Answer C is also incorrect because it omits the cancelling of$5,000 sales and deals incorrectly with the provision for unrealised profit of$500($79,300+$29,900–$500=$108,700).
翻译参考
未实现利润
调整您可能需要处理的另一个常见调整是去除未实现利润。当集团内部交易产生利润且相关存货随后并未出售给集团外部客户时,就会出现这种情况。在向集团外实体出售存货之前,任何利润均未实现,应从合并财务报表中抵销。
下图在综合损益表的背景下显示了这一点。
插图(3)
Purple Co于20X1年10月1日收购Silver Co 70%的表决权股本。
以下摘录自两家公司截至20X2年9月30日止年度的个别损益表:
回答
尽管这个问题需要从合并损益表中摘录,但原理仍与图例(2)相同——将集团合并为一个经济实体,按100%逐行添加,以及显示所有非集团实体的集团表现。【点击免费下载>>>更多ACCA学习相关资料】
因此,不会选择答案B,因为它错误地添加了100%的紫色Co和仅70%的Silver Co。

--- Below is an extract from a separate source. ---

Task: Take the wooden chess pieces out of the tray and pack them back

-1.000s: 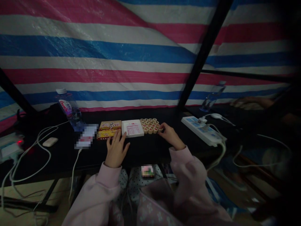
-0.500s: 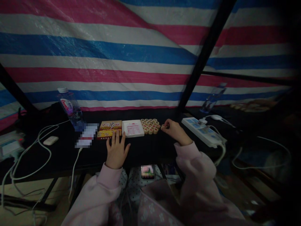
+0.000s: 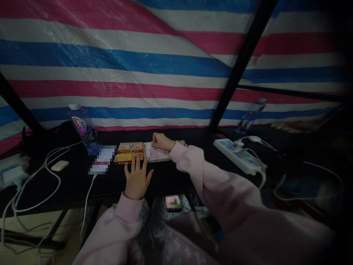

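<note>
My left hand [image 3: 137, 180] lies with its fingers spread, the fingertips at the front edge of the red and yellow box [image 3: 129, 152]. Right beside that box is a white tray [image 3: 157, 154] with a sheet of red print inside. My right hand [image 3: 162, 141] is over the back of the tray, thumb and finger pinched together; what they hold is too small to make out. Several round wooden pieces [image 3: 182, 143] show behind my right sleeve, which hides the rest of the group.
A plastic bottle [image 3: 85, 129] and a phone [image 3: 102, 159] with a cable stand left of the box, near a white case [image 3: 60, 165]. At right lie a power strip [image 3: 238, 156] and, further back, another bottle [image 3: 250, 116].
My right hand has moved left from the right end of the wooden pieces to over the white tray. My sleeve now covers most of the pieces. My left hand has stayed put.
</note>
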`<state>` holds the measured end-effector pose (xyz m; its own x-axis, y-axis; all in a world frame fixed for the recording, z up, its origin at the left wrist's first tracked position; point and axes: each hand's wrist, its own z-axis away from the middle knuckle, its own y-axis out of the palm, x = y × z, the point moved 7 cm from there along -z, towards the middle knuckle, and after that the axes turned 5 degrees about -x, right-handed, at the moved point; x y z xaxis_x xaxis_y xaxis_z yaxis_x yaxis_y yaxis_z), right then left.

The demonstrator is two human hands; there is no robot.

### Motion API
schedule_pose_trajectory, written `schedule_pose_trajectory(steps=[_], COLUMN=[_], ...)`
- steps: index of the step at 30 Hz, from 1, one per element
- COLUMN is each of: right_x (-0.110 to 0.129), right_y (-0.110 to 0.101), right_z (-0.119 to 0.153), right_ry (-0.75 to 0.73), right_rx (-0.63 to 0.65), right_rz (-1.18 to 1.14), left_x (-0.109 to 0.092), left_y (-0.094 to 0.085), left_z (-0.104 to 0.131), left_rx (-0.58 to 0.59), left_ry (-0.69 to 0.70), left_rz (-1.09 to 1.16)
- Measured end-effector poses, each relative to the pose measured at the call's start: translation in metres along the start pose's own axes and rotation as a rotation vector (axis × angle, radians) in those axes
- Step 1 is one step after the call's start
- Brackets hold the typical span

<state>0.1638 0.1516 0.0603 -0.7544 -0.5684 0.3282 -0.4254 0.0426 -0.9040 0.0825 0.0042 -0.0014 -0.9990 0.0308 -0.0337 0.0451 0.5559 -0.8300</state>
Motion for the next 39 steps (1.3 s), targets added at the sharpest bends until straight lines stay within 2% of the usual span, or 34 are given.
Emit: schedule_pose_trajectory(steps=[5,11,19,35,39], right_x=[0.007,0.016,0.019,0.023,0.02], right_y=[0.027,0.038,0.029,0.021,0.006], right_z=[-0.012,-0.016,-0.007,-0.006,-0.008], right_ry=[0.032,0.014,0.138,0.124,0.11], right_rx=[0.067,0.046,0.112,0.118,0.122], right_rz=[0.051,0.055,0.187,0.223,0.226], left_x=[0.001,0.001,0.001,0.001,0.001], left_y=[-0.001,-0.001,-0.003,0.0,-0.001], left_z=[0.0,0.0,0.0,0.0,0.0], left_rx=[0.009,0.017,0.015,0.032,0.019], left_ry=[-0.003,0.005,0.006,-0.007,-0.005], left_rz=[0.011,-0.004,-0.01,0.009,0.002])
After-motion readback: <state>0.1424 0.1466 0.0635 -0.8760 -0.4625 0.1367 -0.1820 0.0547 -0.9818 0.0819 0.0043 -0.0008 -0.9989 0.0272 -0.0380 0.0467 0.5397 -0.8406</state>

另一个需要慎重考虑的调整是集团内交易。在合并损益表中,我们必须始终考虑两个步骤:
不论年末是否仍计入存货,年内是否发生集团内交易?
是否有任何物品在年底时仍留在库存中?
在这个问题中,Purple Co向Silver Co出售了5,000美元的销售额。无论这些物品在年底是否仍未售出,都必须消除这一点。这是因为合并损益表仅需要显示反映集团外部非集团实体业绩的收入和销售成本。
删除集团内销售所需的日记帐分录为:
Dr收入$5,000
Cr销售成本$5,000
因此,合并收入的简单计算如下:
79,300美元+29,900美元–5,000美元=104,200美元
正确答案是D。
如果问题要求综合销售成本数字,下一步将是确定未实现利润(PUP)的准备金。请注意,虽然我们将其称为准备金,但它不是负债,而是对资产、存货的调整。Purple Co获得了1,000美元的利润(按收入5,000美元计算-成本为4,000美元)。由于只有一半的物品留在库存中,库存价值被该利润的一半夸大了——即500美元。考生应注意,在许多FA/FFA考试问题中,您将需要使用利润或加价来计算利润,此处未讨论。
为此,需要进行合并调整,因为集团在尚未出售给第三方/非集团实体的项目上获得了500美元的利润。实际上,如果您不对PUP进行调整,则该组将通过向自己出售库存记录500美元的利润。这夸大了集团在财务状况表中持有的存货价值和损益表中的利润。请记住,期末库存是销售成本的一个组成部分,因此PUP的调整会影响损益表和财务状况表。
消除此未实现利润所需的调整为:
Dr销售成本$500
Cr库存(SOFP)$500
因此,合并销售成本将计算为:
54,990美元+17,940美元–5,000美元+500美元=68,430美元
PUP被加回到销售成本中,从而消除了未实现的利润。(实际上,您正在做的是调整作为销售成本数据一部分的期末库存)。
然而,在这个特定的问题中,通过仔细阅读问题,您会发现消除未实现利润是一种转移注意力,因为我们只是被要求提供合并收入。
注意:答案A不正确,因为虽然它正确取消了5,000美元的集团内销售,但它错误地将未实现利润的500美元调整添加到收入数字中(79,300美元+29,900美元–5,000美元+500美元=104,700美元)。
答案C也是错误的,因为它省略了5,000美元销售额的取消,并且错误地处理了500美元的未实现利润准备金(79,300美元+29,900美元–500美元=108,700美元)。